Contemporary with Shakespeare’s later works, The Revenger's Tragedy is a powerful Jacobean revenge tragedy in which it seems that every character has a reason to seek revenge on every other. Stephen Tompkinson, of Ballykissangel and Brassed Off fame, plays the central role of Vindice, seeking revenge against the Duke for the deaths of both his father and his lover. With the aid of his brother he finds a role at court, disguised as the sleek Piato, and is given the job of soliciting his own sister’s virginity for the Duke’s son.
Tompkinson plays the dual roles of Vindice and Piato convincingly, although in the first half he is more engaging when playing the evil and slightly camp character of Piato than the duller, and more worthy Vindice. Thankfully, in the second half, this latter character gains more stage time and therefore more life, carrying the audience along with him as his plans come to fruition.
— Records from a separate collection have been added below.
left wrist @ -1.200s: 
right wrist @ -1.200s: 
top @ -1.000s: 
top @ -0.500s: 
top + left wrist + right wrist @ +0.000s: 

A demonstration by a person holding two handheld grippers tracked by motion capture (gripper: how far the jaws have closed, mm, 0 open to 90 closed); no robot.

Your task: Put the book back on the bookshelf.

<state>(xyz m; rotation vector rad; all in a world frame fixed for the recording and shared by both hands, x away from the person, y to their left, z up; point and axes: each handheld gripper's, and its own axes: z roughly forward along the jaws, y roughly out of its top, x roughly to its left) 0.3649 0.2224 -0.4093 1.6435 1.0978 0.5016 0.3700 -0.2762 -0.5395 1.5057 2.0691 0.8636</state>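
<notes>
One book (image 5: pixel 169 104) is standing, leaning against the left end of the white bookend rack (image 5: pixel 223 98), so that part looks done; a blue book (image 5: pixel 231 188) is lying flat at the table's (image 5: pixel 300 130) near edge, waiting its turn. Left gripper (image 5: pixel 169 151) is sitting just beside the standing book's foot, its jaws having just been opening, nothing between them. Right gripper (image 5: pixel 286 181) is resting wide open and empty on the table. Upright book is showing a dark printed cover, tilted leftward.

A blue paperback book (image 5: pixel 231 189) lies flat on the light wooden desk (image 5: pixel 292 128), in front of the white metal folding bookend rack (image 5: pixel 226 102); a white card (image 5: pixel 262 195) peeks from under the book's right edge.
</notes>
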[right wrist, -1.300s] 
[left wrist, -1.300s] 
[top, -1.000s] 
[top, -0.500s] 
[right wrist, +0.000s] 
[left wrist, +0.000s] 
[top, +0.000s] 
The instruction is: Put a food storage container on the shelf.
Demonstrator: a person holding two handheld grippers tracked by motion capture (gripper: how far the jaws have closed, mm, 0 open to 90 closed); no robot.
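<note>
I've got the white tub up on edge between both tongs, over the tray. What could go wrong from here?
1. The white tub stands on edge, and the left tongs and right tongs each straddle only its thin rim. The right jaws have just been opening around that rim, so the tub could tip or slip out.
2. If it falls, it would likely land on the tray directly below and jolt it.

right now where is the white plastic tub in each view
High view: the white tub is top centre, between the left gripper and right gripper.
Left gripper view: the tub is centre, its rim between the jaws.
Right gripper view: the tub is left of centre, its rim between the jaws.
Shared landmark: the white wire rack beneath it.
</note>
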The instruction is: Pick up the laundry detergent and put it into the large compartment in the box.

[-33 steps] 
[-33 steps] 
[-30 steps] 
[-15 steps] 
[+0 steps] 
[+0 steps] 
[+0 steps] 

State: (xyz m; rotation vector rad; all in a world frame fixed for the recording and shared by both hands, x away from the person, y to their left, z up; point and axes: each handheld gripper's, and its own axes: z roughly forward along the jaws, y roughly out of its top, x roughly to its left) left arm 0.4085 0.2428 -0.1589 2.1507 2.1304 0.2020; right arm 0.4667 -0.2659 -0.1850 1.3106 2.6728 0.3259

The rest of the cast do well, although some seem to struggle with the iambic verse of the play, at times making it hard to tell what is being said. The three step-sons are suitably threatening as modern ‘youths’ and Stephen Hudson's Spurio, the Duke’s bastard son who constantly changes his allegiance, is compelling and believable.
Jonathan Moore’s direction is accomplished and makes great use of the Exchange’s distinctive performance space, and David Blight’s stage design dovetails with the performances as the contemporary and classical touches blend seamlessly together. Unfortunately, this mixture of old vs. new is not so convincing in the more general staging of the play.
The use of snippets of modern music works well in parts, but occasionally it is intrusive and seems to have been inserted to no great purpose. In addition, the tendency to overplay the lighter moments, at times slipping into outright farce, make it harder for the darker scenes to have a lasting impact.
Despite these sometimes jarring variations in tone, this is an impressive production with powerful performances that make it well worth seeing.